● **Supplied data**:
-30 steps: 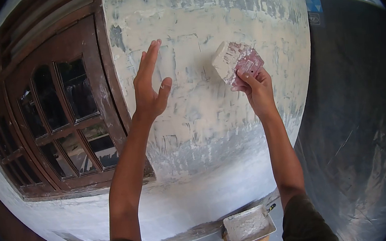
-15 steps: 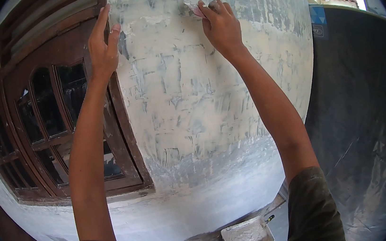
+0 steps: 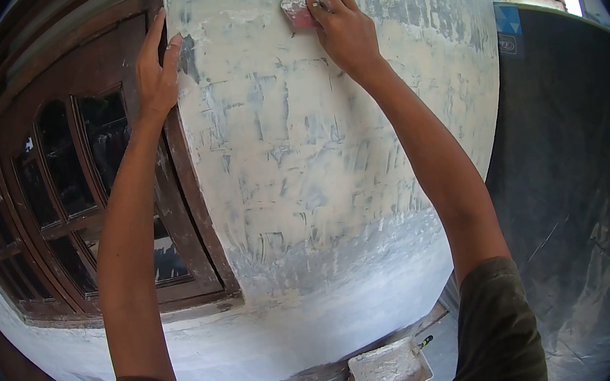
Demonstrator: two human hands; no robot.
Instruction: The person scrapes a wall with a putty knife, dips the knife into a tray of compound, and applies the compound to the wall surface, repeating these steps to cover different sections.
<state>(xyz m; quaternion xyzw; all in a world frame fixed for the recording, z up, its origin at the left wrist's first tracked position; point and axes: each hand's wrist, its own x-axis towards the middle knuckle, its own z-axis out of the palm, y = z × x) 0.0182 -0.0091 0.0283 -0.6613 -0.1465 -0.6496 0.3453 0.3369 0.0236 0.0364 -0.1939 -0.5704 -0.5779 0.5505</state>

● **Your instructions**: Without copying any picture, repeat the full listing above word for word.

● **Problem solution**:
-30 steps: 
-15 steps: 
+0 steps: 
Demonstrator: two human hands; no robot.
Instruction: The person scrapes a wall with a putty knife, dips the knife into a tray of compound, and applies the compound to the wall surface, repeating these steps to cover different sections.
<state>(xyz m; quaternion xyzw; all in a world frame fixed for the recording, z up, its origin at the left wrist's first tracked position; point and axes: each hand's wrist, its own x-axis towards the middle knuckle, its own z-axis out of the palm, y = z × x) 0.0182 -0.0091 0.0283 -0.6613 -0.1465 -0.6496 0.3453 0.3369 0.0236 0.0364 -0.1939 -0.5704 -0.5779 0.5505</state>

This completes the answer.